Although the complex decision to have a sex change could
not precisely be connected to steroids, the psychologist
Ungerleider said, "Emotional fallout from high levels of
testosterone can make people unsure who they are."
Facing Life Today
In a twist to his story, Andreas
Krieger is again receiving hormones every three weeks, this
time as therapeutic injections to maintain his maleness.
The hormones are more benign versions of the testosterone
derivatives that East German officials fed him. He still
feels depression near the end of each hormonal cycle, and
he worries that he is at a higher risk of cancer.

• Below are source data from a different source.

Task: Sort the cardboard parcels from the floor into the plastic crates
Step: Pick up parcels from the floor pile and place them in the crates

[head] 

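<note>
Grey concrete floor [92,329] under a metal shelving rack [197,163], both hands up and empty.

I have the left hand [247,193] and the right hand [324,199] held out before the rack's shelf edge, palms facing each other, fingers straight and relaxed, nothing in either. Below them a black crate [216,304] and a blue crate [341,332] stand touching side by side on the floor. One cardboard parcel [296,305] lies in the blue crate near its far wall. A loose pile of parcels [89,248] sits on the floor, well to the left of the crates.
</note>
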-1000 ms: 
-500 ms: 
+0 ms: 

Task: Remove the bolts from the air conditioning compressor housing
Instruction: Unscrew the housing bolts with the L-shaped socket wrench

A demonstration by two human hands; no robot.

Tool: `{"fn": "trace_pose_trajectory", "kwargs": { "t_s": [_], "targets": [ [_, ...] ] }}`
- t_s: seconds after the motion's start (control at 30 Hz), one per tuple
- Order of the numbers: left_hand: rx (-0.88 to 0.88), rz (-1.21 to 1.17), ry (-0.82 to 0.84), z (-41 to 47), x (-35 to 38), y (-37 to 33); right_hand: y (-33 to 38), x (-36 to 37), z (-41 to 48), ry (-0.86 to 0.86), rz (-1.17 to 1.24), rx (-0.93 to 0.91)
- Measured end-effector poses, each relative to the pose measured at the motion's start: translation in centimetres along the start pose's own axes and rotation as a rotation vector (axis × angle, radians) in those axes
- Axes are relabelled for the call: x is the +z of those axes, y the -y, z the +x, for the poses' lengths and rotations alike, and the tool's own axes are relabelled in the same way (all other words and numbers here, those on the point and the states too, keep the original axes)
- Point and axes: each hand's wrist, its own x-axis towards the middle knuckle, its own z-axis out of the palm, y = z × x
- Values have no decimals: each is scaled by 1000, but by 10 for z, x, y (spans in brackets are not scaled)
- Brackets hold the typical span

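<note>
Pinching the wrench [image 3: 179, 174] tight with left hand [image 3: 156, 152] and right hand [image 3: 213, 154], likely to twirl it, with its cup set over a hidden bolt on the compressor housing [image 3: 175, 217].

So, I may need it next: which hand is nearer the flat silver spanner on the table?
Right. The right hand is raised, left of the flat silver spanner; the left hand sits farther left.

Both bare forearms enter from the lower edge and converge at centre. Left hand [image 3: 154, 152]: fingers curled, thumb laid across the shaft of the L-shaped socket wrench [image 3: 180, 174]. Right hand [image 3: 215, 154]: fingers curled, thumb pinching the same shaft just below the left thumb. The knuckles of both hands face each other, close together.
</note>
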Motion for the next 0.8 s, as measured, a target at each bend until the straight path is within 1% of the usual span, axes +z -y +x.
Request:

Still, Andreas said, "It's better than I had before."
In
Krause, his wife, and her daughter, Katja, he has a renewed
sense of family and belonging. And Ute understands what
Andreas experienced as an athlete in a way that does not
need words. As a swimmer, she had her own problems,
developing bulimia in an attempt to stem weight gain from
steroids. She struggled with bulimia for 20 years, she
said, and once tried to kill herself by swallowing sleeping
pills and vodka.
"Since we have been together, she has not thrown up,"
Andreas said.
Ute manages a pair of nursing homes as Andreas struggles to
find a job in graphic design in a region with high
unemployment. When they watch sports, it is with a certain
skepticism about doping. Now, when he sees a woman throw
the shot more than 65 feet, Andreas said, "I know this is
not only from drinking water."
He is adamant that athletes caught using drugs should be
treated as criminals and banned permanently from sports.
And he considers it hypocritical for other countries to
hire coaches from the former East Germany. Through it all,
Andreas keeps Heidi close, memories pressed between the
pages of a scrapbook.
"I have to accept that Heidi is part of my history,"
Andreas said. "The more open I am, the less problems I
have. Less than if I try to deny her."